When if comes to dessert, you might need to decline or just enjoy a small portion. 

 

Tips for a bring and braai

The lekker thing about a South African bring and braai is that it is usually pretty informal. You can take your meat, possibly a side dish and snacks to the get-together. 

You’d want to:

  • Opt to braai chicken or beef rather than fatty boerewors or chops. 
  • Take along diabetic-friendly snacks like biltong, popcorn or low-GI cookies.
  • Enjoy some healthy side dishes like corn on the cob, baby spinach and chickpea salad, baked portobello mushrooms or low-GI braaibroodjies.  

 

Eating at a restaurant

Here are some tips for when you’re frequenting a restaurant:

  • When looking at the menu, be sure to look for steamed or boiled options such as steamed rice, vegetable noodles, and grilled meat or fish dishes. 
  • Ask the server for recommendations on nutritious, low-fat options. Many restaurants are experienced with accommodating dietary restrictions. 
  • Make a point to order additional side dishes of salad and vegetables, with dressing served on the side, to add more nutrients to your meal. 
  • If you decide to have dessert, monitor your portion size. Opt for options like a scoop of ice cream, fresh fruit salad, or sorbet. If you choose a richer dessert, consider sharing with someone and ask for two bowls and spoons from your server. 
  • If possible, plan for a walk before or after your meal to help maintain stable blood glucose levels and manage your weight.
  • Don’t feel pressure to finish your entire meal. Instead, opt for a moderate portion and bring the leftovers home.
  • If you are on insulin and you anticipate a delayed meal, make sure to time your injection accordingly. You may also need to eat something before the meal arrives.

 

Monitor your blood sugar levels

When eating out, it is important to monitor your blood sugar levels. Take your glucose monitor with you. You can excuse yourself about an hour after the meal to check your blood sugar levels.

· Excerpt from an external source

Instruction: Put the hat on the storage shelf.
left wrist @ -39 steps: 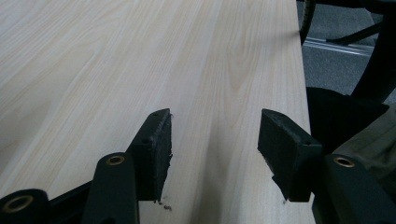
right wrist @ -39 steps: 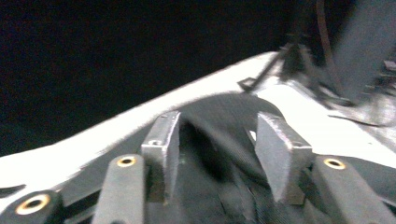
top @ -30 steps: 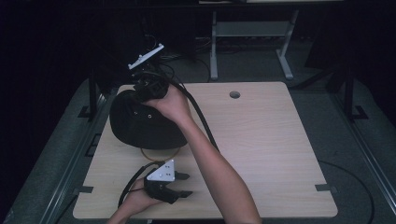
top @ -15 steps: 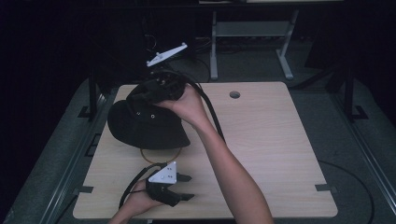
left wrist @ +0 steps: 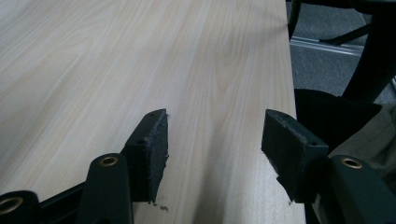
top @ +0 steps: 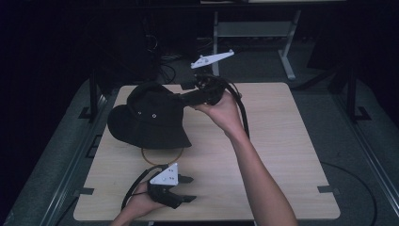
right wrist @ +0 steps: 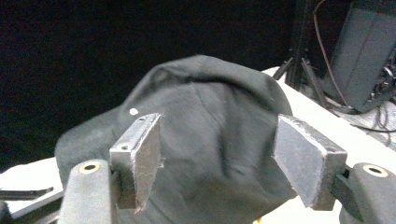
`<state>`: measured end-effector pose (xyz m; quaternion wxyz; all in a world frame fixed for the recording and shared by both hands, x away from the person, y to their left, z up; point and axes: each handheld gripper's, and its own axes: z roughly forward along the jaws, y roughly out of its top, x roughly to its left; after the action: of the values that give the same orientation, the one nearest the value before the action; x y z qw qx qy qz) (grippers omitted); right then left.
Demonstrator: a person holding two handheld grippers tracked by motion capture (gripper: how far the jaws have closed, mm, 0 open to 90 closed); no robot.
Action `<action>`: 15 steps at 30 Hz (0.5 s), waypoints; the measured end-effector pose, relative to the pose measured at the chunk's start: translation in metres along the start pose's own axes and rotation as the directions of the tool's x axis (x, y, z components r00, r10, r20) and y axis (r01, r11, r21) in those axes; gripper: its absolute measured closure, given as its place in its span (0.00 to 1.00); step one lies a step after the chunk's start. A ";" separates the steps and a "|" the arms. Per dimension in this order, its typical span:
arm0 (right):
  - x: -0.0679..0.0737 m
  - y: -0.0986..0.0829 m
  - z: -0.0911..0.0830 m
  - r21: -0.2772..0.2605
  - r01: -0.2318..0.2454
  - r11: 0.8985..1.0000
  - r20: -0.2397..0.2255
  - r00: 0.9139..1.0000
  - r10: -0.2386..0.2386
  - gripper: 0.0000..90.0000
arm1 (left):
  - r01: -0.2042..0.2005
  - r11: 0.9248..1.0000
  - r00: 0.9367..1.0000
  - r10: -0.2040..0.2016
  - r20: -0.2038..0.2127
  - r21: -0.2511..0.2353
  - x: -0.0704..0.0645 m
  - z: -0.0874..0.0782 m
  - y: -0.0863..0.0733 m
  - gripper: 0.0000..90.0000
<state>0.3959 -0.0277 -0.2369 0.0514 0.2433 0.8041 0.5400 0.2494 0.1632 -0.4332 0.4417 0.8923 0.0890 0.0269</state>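
On the table [top: 282, 155] we hold our right gripper [top: 186, 96] open beside the black hat [top: 148, 117]; our left gripper [top: 188, 188] is open too.

- The place looks like a lab or recording studio set up for capturing hand work, not a home.
- A plain light wooden table [top: 282, 141] with a cable hole stands alone on grey carpet floor [top: 357, 155], with dark metal rails [top: 371, 141] running along both sides.
- The background is black and unlit, like curtained walls.
- Behind the table stands a grey metal stand [top: 254, 33], with loose cables [top: 160, 52] lying on the floor near it.
- The right gripper view shows dark equipment boxes [right wrist: 369, 51] with trailing wires beyond the table edge.
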 end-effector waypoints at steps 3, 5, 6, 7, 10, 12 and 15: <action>-0.006 -0.009 -0.012 -0.004 -0.011 1.000 0.021 1.000 0.011 0.34 | 0.012 1.000 1.000 -0.012 -0.004 -0.011 0.000 0.000 -0.001 0.45; -0.009 -0.014 -0.018 -0.005 -0.018 1.000 0.028 0.999 0.019 0.34 | 0.014 1.000 1.000 -0.014 -0.004 -0.013 0.000 0.001 -0.001 0.45; -0.010 -0.016 -0.022 -0.004 -0.023 1.000 0.034 0.999 0.023 0.34 | 0.014 1.000 1.000 -0.014 -0.004 -0.011 0.000 0.001 -0.001 0.45; -0.011 -0.019 -0.025 -0.005 -0.024 1.000 0.039 0.999 0.024 0.34 | 0.015 1.000 1.000 -0.015 -0.004 -0.010 0.000 0.001 -0.001 0.45; -0.015 -0.028 -0.035 -0.009 -0.039 0.999 0.054 0.998 0.039 0.33 | 0.016 1.000 1.000 -0.016 -0.006 -0.011 0.000 0.001 -0.001 0.45; -0.018 -0.033 -0.041 -0.012 -0.047 0.999 0.064 0.997 0.048 0.33 | 0.019 1.000 1.000 -0.019 -0.008 -0.013 0.001 0.001 -0.001 0.45; -0.021 -0.040 -0.048 -0.012 -0.060 0.998 0.073 0.995 0.060 0.33 | 0.011 1.000 1.000 -0.011 -0.013 -0.006 0.002 0.001 -0.001 0.44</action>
<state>0.3845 -0.0899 -0.2568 0.0659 0.2869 0.7913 0.5359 0.2512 0.1636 -0.4345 0.4438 0.8903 0.0969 0.0304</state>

It might also be wise to invest in a continuous glucose monitor.  These devices measure your blood sugar levels in real time. Some of these devices can connect to a smartphone app – meaning you can check your glucose levels easily. 

 

Takeaway

Eating out with friends, family or acquaintances should be fun. You can still enjoy it even if you suffer from diabetes. You just need to be smart about what you eat. Follow these tips and enjoy your time socialising.